**ASSIGNMENT:** Please restate the data word for word, leaving out no line.
RECORDED INFORMATION Block Start
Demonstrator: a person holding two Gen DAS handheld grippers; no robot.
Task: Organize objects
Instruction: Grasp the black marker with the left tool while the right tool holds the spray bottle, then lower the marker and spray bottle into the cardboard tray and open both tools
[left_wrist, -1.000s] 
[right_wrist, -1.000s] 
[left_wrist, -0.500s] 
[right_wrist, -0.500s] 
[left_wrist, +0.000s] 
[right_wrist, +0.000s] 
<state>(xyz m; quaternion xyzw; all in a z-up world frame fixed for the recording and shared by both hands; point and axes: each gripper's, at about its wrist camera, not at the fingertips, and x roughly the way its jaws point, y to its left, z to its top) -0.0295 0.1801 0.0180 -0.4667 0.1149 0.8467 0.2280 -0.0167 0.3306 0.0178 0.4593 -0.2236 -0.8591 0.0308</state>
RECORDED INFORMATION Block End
**WRITTEN RESPONSE:**
Demonstrator: a person holding two Gen DAS handheld grippers; no robot.
Task: Organize objects
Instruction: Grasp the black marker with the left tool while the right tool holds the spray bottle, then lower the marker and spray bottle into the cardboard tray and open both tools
[left_wrist, -1.000s] 
[right_wrist, -1.000s] 
[left_wrist, -0.500s] 
[right_wrist, -0.500s] 
[left_wrist, +0.000s] 
[right_wrist, +0.000s] 
<state>(xyz m; quaternion xyzw; all in a z-up world frame fixed for the recording and shared by both hands; point and axes: each gripper's, at about its wrist camera, not at the fingertips, and x roughly the way its jaws point, y to its left, z to its top) -0.0295 0.1801 0.0180 -0.4667 0.1149 0.8467 0.2280 -0.0167 0.3306 0.0178 0.4593 -0.2236 -0.8591 0.0308</state>

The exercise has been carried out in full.